Le ton est là jusqu'au deux derniers vers. Et paf! Les deux vers de trop: banals, simplistes, ils cassent le texte à mon avis. On dirait une campagne de pub pour le recyclage ces satanés deux derniers vers.

C'est vraiment dommage.

   Bidis   
21/10/2008
 a aimé ce texte 
Bien
Ce n’est pas mal du tout.
Mais je trouve qu’il y a un peu trop de philosphie et pas assez d’odeurs, de mouvement, de bruits…

   David   
22/10/2008
 a aimé ce texte 
Un peu ↑
Bonjour Gollum,

Le départ sur "les temps modernes" ne m'a pas bien plu, un autre univers il me semblait, les éboueurs sont dehors. La suite est bien mieux, l'énumération, le camion glouton... le poème prenait de la vitesse, mais le second passage m'a fait décrocher à nouveau, il part un peu sur la fable, je veux dire la morale, et plus sur le cinéma, les images qui défilent.

   Anonyme   
22/10/2008
J'ai bien aimé en général.
C'était osé de traiter ce thème, et quand j'ai vu le titre, je me suis dit : "A quoi on va encore avoir le droit ?"
Et la réponse était : "A un beau texte bien ficellé".
En effet, tout se tient bien, tu pars d'une simple description de ce qu'ils font dans la première strophe, en renchérissant avec des détails sur les sacs, etc puis tu développes pour que l'on comprenne ton idée.
J'ai personnellement préféré la première strophe, plus acide, plus réaliste.

Bravo,
Ululo.

   Anonyme   
16/12/2016
 a aimé ce texte 
Beaucoup ↑
C'est un bel hommage que vous rendez à ces "Éboueurs", au descriptif juste.

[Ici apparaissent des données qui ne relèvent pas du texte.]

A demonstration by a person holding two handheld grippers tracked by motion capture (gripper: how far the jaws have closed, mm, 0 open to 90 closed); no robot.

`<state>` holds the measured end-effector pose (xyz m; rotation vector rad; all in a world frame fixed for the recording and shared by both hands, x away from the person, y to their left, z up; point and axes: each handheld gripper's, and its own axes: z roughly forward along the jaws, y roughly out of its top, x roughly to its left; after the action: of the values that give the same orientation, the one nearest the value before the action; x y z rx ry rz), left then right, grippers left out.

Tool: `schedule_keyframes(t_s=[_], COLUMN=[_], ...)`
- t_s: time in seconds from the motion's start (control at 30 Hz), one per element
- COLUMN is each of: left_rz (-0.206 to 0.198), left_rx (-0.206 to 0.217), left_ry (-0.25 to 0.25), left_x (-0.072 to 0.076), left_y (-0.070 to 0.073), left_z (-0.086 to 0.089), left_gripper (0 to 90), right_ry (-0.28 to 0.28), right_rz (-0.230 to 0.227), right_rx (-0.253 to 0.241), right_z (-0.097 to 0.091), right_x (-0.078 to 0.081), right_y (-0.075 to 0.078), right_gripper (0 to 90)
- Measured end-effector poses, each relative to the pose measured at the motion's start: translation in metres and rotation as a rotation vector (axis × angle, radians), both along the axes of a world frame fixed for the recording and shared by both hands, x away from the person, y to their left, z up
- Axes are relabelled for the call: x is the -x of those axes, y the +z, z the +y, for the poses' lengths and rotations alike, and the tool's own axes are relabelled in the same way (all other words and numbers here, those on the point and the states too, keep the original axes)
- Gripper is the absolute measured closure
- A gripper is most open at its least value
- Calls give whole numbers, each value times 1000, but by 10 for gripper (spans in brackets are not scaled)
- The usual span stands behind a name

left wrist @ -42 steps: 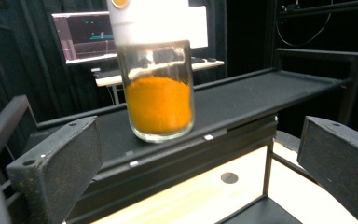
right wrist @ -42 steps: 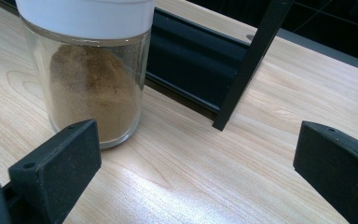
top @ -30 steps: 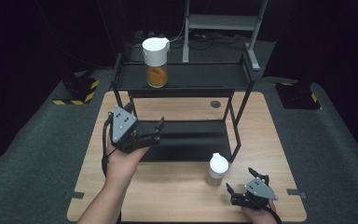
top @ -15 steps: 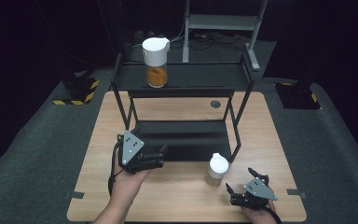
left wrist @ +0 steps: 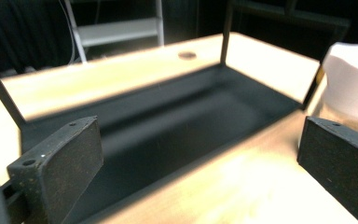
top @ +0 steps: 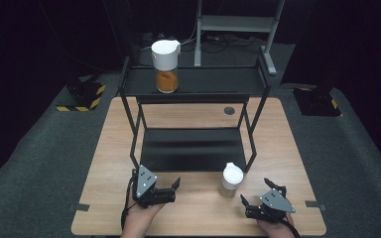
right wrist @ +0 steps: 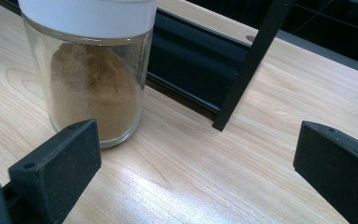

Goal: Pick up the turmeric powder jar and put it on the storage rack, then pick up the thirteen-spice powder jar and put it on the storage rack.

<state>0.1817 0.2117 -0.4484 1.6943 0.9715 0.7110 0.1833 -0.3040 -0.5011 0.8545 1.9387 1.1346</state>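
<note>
Spice jars wait at two levels as we rest both tools on the counter (top: 104, 148). One jar of orange powder (top: 165, 67) stands on the top tier of the black rack (top: 260, 82), at about twelve o'clock from our hands, parked up and out of the working area as though already stowed. The second, a white-capped jar of brown powder (top: 231, 180), stands on the wood just in front of the rack's lower shelf (top: 193, 148), touching neither tool, likely because it is next to be lifted. It sits at roughly eleven o'clock from the right tool (top: 260, 198) and three o'clock from the left tool (top: 171, 187).

Both tools lie low at the near edge, held in our hands. In the left gripper view the left tool's jaws stand wide apart and empty, aimed across the lower shelf, with the brown jar's white cap (left wrist: 352, 81) near the jaw on the view's right side. In the right gripper view the right tool's jaws are likewise spread wide and grip nothing; the jar stands just beyond the jaw on the view's left side, off the centre line, so we judge that a turn toward it is needed before closing.
</note>
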Motion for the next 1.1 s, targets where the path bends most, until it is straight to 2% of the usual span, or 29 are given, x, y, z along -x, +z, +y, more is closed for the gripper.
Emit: schedule_keyframes(t_s=[0.13,0.2,0.3,0.43,0.47,0.5,0.53,0.63,0.7,0.8,0.97,1.1], left_rz=[34,47,71,96,120,115,88,103,93,77,62,48], left_rx=[-7,-37,-48,-93,-118,-138,-154,-173,-190,-250,-254,-281], left_ry=[-4,-4,-2,-20,-24,-23,-34,-52,-49,-63,-60,-70], left_x=[2,2,1,-2,-4,-3,0,-1,3,5,7,9], left_y=[-16,-24,-31,-42,-39,-39,-40,-38,-38,-37,-39,-39], left_z=[2,3,5,6,4,1,1,0,-2,-7,-8,-12], left_gripper=[4,4,4,4,4,6,6,4,4,4,7,6], right_ry=[0,-1,-2,-6,-6,-4,-4,-6,1,12,10,6], right_rz=[-2,-4,-7,-10,-9,-7,-7,-11,-13,-1,5,3], right_rx=[3,3,2,6,8,12,14,21,28,27,12,-4], right_z=[1,1,1,2,2,2,3,4,4,4,2,0], right_x=[0,1,1,2,2,1,1,2,2,-1,-3,-2], right_y=[0,0,-1,-1,-1,0,0,-1,0,1,1,0], right_gripper=[0,0,0,0,0,0,0,0,0,0,0,0])
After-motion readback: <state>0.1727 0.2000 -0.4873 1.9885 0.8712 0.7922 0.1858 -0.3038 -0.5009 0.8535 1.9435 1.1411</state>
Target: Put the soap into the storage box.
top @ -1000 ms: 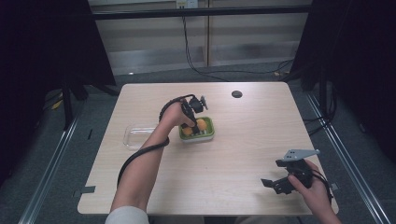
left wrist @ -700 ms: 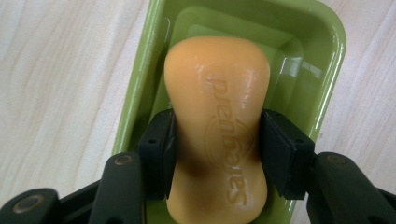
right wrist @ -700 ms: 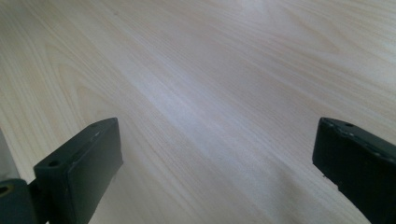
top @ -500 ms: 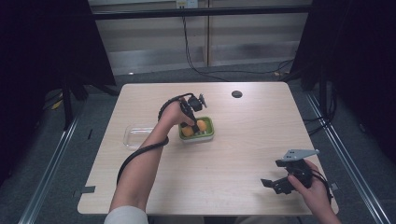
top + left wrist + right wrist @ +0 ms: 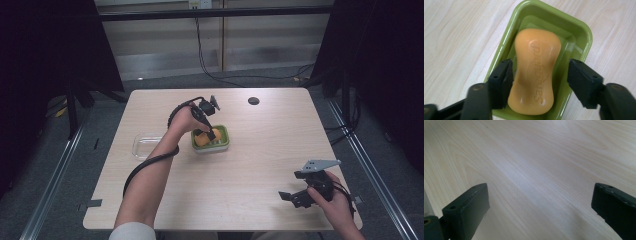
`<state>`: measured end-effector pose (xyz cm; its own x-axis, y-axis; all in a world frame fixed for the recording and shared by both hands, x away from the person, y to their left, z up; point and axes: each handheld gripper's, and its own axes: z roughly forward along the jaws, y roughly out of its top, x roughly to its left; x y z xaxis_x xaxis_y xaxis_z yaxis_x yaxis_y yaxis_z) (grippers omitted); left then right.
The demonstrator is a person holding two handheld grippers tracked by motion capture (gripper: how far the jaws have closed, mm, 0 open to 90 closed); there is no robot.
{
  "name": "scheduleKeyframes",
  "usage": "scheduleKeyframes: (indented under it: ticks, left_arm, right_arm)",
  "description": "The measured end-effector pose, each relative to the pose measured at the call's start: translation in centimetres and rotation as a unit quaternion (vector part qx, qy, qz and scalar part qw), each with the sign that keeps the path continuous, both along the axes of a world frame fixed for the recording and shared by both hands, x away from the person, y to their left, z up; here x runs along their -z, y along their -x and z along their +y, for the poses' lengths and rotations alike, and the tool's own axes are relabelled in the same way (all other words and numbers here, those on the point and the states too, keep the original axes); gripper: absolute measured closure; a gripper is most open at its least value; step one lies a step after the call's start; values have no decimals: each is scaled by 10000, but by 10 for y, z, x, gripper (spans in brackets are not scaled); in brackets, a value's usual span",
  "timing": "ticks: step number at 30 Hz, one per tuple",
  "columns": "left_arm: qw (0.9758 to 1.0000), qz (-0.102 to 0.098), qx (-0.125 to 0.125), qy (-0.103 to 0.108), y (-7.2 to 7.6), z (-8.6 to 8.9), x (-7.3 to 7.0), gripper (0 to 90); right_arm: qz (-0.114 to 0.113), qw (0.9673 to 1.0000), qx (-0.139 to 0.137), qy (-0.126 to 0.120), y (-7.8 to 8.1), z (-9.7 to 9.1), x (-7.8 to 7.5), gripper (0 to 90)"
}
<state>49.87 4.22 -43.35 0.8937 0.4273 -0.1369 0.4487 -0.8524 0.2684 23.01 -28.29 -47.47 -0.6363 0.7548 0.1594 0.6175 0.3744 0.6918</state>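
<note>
High view. The left gripper (image 5: 209, 131) hangs over a green soap dish (image 5: 223, 142) near the middle of the tabletop (image 5: 260, 165), its fingers pointing steeply down into the dish, where an orange soap bar (image 5: 201, 139) lies. A clear plastic lid or tray (image 5: 145, 145) lies to the left of the dish, apart from it. The right gripper (image 5: 295, 192) rests low near the front right corner, well apart from the dish, probably parked so as not to crowd the working hand. A small dark disc (image 5: 253, 101) sits near the far edge.

Left gripper view. The soap bar (image 5: 535, 72) lies lengthwise in the dish (image 5: 579, 32), seated in its hollow. The fingers (image 5: 501, 82) straddle its waist and have just been opening: the left finger stands against or very near the bar's side, while a clear gap separates the right finger from it. The bar is thus no longer pinched; it rests on the dish, which suggests a release after placing.

Right gripper view. The fingers (image 5: 466, 212) stand wide apart over bare tabletop (image 5: 544, 170) and hold nothing.
</note>
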Motion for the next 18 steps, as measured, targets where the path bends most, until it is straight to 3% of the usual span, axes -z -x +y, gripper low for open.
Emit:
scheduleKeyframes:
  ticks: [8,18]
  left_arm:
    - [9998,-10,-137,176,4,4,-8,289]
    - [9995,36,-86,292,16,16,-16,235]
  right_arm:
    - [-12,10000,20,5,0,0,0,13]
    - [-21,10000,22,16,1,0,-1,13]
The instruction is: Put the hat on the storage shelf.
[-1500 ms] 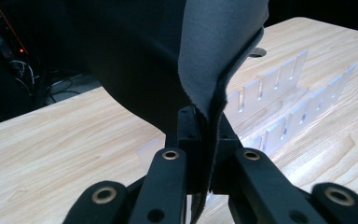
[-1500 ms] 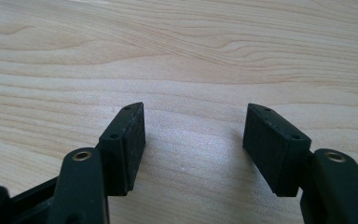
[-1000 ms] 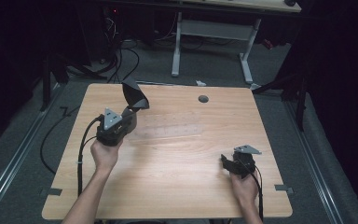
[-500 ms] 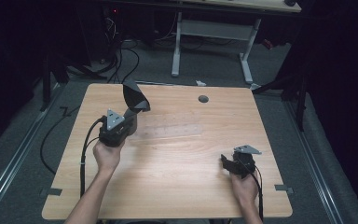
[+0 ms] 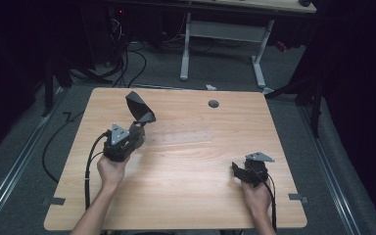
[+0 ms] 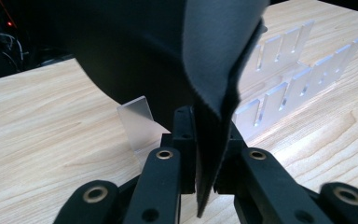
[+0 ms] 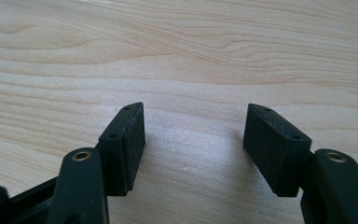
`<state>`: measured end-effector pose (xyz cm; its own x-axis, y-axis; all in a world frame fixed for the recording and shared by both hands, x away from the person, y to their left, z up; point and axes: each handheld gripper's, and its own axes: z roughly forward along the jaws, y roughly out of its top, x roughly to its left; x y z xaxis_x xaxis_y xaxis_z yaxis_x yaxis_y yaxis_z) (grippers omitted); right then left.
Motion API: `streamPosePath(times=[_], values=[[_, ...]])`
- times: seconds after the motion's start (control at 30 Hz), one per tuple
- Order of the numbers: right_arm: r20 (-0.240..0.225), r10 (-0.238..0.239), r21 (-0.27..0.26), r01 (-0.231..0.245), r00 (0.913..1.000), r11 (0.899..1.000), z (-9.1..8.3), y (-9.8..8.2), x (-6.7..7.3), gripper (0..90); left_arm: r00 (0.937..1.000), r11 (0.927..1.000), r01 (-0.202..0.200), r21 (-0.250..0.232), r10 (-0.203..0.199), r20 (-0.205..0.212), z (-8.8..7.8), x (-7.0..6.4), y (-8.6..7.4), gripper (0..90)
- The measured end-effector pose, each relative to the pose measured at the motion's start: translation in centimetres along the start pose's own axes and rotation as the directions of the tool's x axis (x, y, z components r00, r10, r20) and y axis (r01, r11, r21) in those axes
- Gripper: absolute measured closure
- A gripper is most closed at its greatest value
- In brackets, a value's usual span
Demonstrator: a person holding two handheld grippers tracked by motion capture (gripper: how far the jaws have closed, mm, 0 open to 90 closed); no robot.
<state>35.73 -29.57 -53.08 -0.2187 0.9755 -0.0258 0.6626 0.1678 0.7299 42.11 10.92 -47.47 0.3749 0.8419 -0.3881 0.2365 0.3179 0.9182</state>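
The dark cloth [image 6: 219,56] stands folded between the jaws of my left gripper [image 6: 207,163], pinched at its lower edge, the rest rising in a stiff black peak above the clear acrylic rack [image 6: 289,79] that lies flat on the wooden table [image 5: 186,196]. Since a second ago my left gripper [image 5: 139,128] has sunk a little toward the tabletop with the cloth [image 5: 138,106], and its jaws have just been easing apart slightly, though the pads still press the fabric from both sides. I judge I am bringing the cloth down at the rack and starting to let go. My right gripper [image 7: 193,140] rests near the table's right front corner, jaws spread wide with nothing between them.
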Motion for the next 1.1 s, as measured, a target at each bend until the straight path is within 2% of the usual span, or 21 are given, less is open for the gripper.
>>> streamPosePath(times=[0.2,0.33,0.47,0.63,0.7,0.8,0.97,1.1], values=[[0.001,0.001,0.001,-0.001,1.0,1.0,0.0,0.0,0.0,38.9,0.9999,0.9999,0.014,0.008,-0.014,-0.007,-0.6,0.5,0.0,75.0],[0.001,0.002,0.001,-0.002,1.0,1.0,0.0,0.0,0.0,38.9,0.9992,0.9988,0.04,0.028,-0.04,-0.009,-0.9,0.9,-0.1,61.4],[0.001,0.002,0.001,-0.002,1.0,1.0,0.0,0.0,0.0,38.9,0.9969,0.9939,0.079,0.077,-0.079,-0.001,-1.4,1.3,-0.2,50.3],[0.001,0.003,0.001,-0.003,1.0,1.0,0.0,0.0,0.0,38.9,0.9942,0.9899,0.108,0.092,-0.107,-0.008,-2.3,2.0,-0.6,44.7],[0.001,0.003,0.001,-0.003,1.0,1.0,0.0,0.0,0.0,38.9,0.9939,0.9878,0.11,0.11,-0.109,-0.019,-2.7,2.4,-1.1,43.0],[0.001,0.003,0.001,-0.003,1.0,1.0,0.0,0.0,0.0,38.8,0.9939,0.9829,0.102,0.154,-0.094,-0.059,-3.2,3.3,-2.6,41.2],[0.0,0.002,0.001,-0.002,1.0,1.0,0.0,0.0,0.0,38.7,0.9887,0.9767,0.064,0.205,-0.034,-0.146,-3.7,5.3,-5.7,38.0],[-0.001,0.001,0.0,-0.001,1.0,1.0,0.0,0.0,0.0,38.6,0.9873,0.976,0.058,0.21,-0.025,-0.157,-3.9,5.6,-5.9,35.0]])
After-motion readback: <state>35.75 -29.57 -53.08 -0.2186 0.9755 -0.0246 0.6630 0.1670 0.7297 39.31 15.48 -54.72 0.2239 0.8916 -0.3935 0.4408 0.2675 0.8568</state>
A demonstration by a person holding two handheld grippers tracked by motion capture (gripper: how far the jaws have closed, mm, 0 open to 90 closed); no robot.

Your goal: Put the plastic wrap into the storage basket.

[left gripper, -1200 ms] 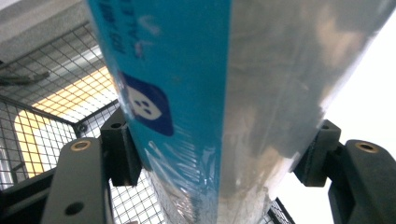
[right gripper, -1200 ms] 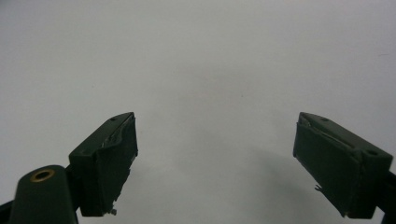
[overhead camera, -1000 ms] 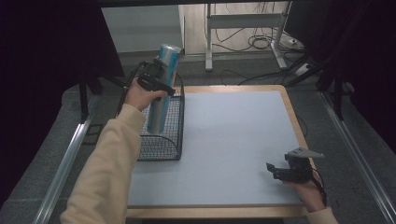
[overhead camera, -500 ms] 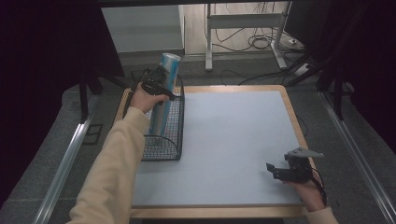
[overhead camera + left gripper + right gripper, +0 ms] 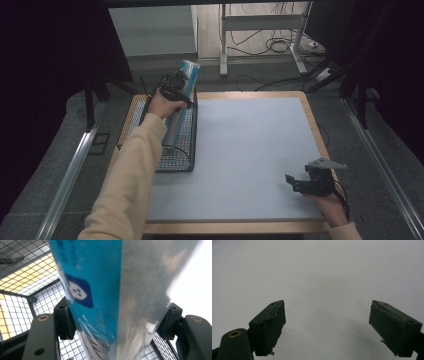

L'on prend mieux conscience de leur utilité après quelques semaines de grève lorsque les ordures s'entassent, à même les trottoirs, et que les odeurs nous parviennent, très prononcées. En effet "Mais sans eux, que ferions-nous". Ils nous sont indispensables.

Comme le dit un dicton, "il n'y a pas de sots métiers, il n'y a que de sottes gens".

J'ai dans son ensemble apprécié votre écrit, seules ces quelques lignes m'ont moins convaincu.

" Allez encore une tournée
S’ils ne peuvent éliminer toutes les ordures
Ils contribuent jour après jour
À rendre notre monde un peu plus propre "

Elles me semblent un peu trop convenues. J'aurais aimé que l'écrit se termine sur des mots plus appropriés les concernant.

Plutôt exceptionnel de les avoir choisis comme sujet, je salue ce fait, il est bon de faire valoir la nécessité de certains métiers.